Scientific classification
- Kingdom: Animalia
- Phylum: Chordata
- Class: Reptilia
- Order: Squamata
- Suborder: Gekkota
- Family: Gekkonidae
- Genus: Hemidactylus
- Species: H. giganteus
- Binomial name: Hemidactylus giganteus Stoliczka, 1871

= Hemidactylus giganteus =

- Genus: Hemidactylus
- Species: giganteus
- Authority: Stoliczka, 1871
- Conservation status: LC

Species of lizard

Hemidactylus giganteus, also known as the giant leaf-toed gecko, the giant southern tree gecko, or the giant gecko, is a species of gecko endemic to India.

==Description==
Snout longer than the distance between the eye and the ear-opening, 1.5 times the diameter of the orbit; forehead concave; ear-opening rather large, suboval, vertical. Body and limbs stout. Digits free, inner well developed, strongly dilated; with straight transverse lamella beneath; 11 or 12 under the inner digits, 13 to 15 under the median. Upper surfaces covered with uniform small granular scales, somewhat larger on the snout, smallest on the hinder part of the head.
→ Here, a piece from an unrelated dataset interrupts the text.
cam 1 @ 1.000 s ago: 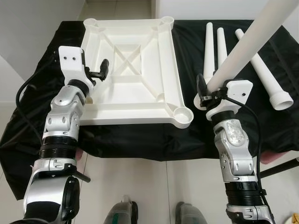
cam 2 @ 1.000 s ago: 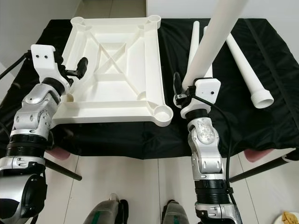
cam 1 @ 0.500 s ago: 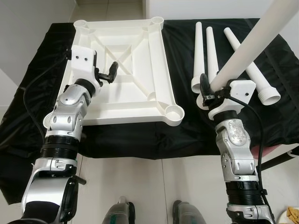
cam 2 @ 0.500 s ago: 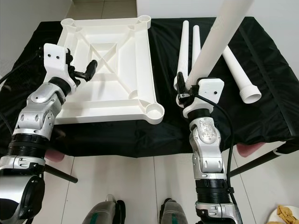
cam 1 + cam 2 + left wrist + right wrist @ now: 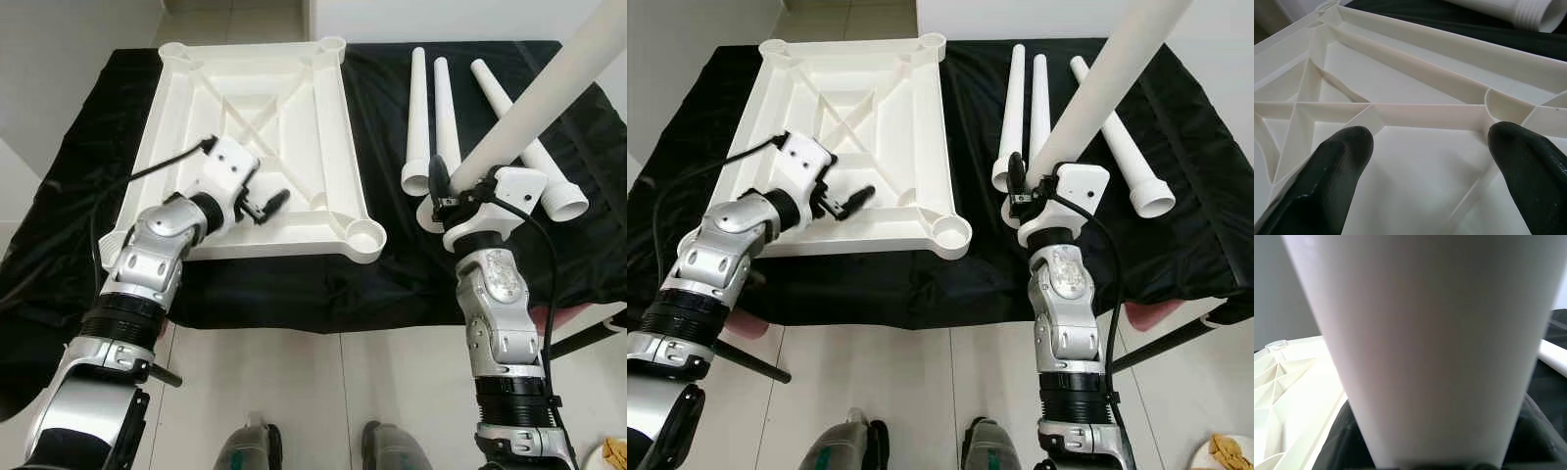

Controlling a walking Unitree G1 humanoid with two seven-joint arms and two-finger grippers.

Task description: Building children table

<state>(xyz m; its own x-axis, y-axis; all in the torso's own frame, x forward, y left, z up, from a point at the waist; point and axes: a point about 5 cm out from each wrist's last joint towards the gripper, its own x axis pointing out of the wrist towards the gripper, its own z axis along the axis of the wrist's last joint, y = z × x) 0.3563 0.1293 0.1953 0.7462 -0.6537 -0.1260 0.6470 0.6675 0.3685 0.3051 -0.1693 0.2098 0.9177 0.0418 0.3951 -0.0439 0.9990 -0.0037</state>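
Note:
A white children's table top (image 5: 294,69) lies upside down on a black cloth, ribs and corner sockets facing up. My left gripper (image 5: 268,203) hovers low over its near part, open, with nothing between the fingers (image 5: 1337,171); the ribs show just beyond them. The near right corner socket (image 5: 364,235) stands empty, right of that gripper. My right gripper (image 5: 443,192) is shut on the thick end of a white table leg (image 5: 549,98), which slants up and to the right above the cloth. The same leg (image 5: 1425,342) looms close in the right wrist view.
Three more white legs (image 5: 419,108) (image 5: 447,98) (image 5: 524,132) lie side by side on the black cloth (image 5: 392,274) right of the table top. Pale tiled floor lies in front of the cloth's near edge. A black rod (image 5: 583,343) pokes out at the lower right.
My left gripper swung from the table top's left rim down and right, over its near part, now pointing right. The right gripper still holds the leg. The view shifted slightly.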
Rostral quadrangular, not quite twice as broad as deep; nostril pierced between the rostral and three nasals;12 to 15 upper and 11 to 13 lower labials; mental large, pentagonal; two pairs of chin-shields, the inner the larger. Abdominal scales rather small, cycloid, imbricate. Male with a series of femoral pores interrupted mesially; 19 to 22 pores on each side. Tail without large tubercles. Olive-grey above, with irregular dark, pale-edged marks in imperfect circles, tending to form, or forming, 4 or 5 transverse undulating bands on the body; below uniform white.
From snout to vent 4.8 inches.

==Distribution==
Godavari Valley and Malabar. Found on trees, mainly near water sources. found in northern Andhra pradesh, India.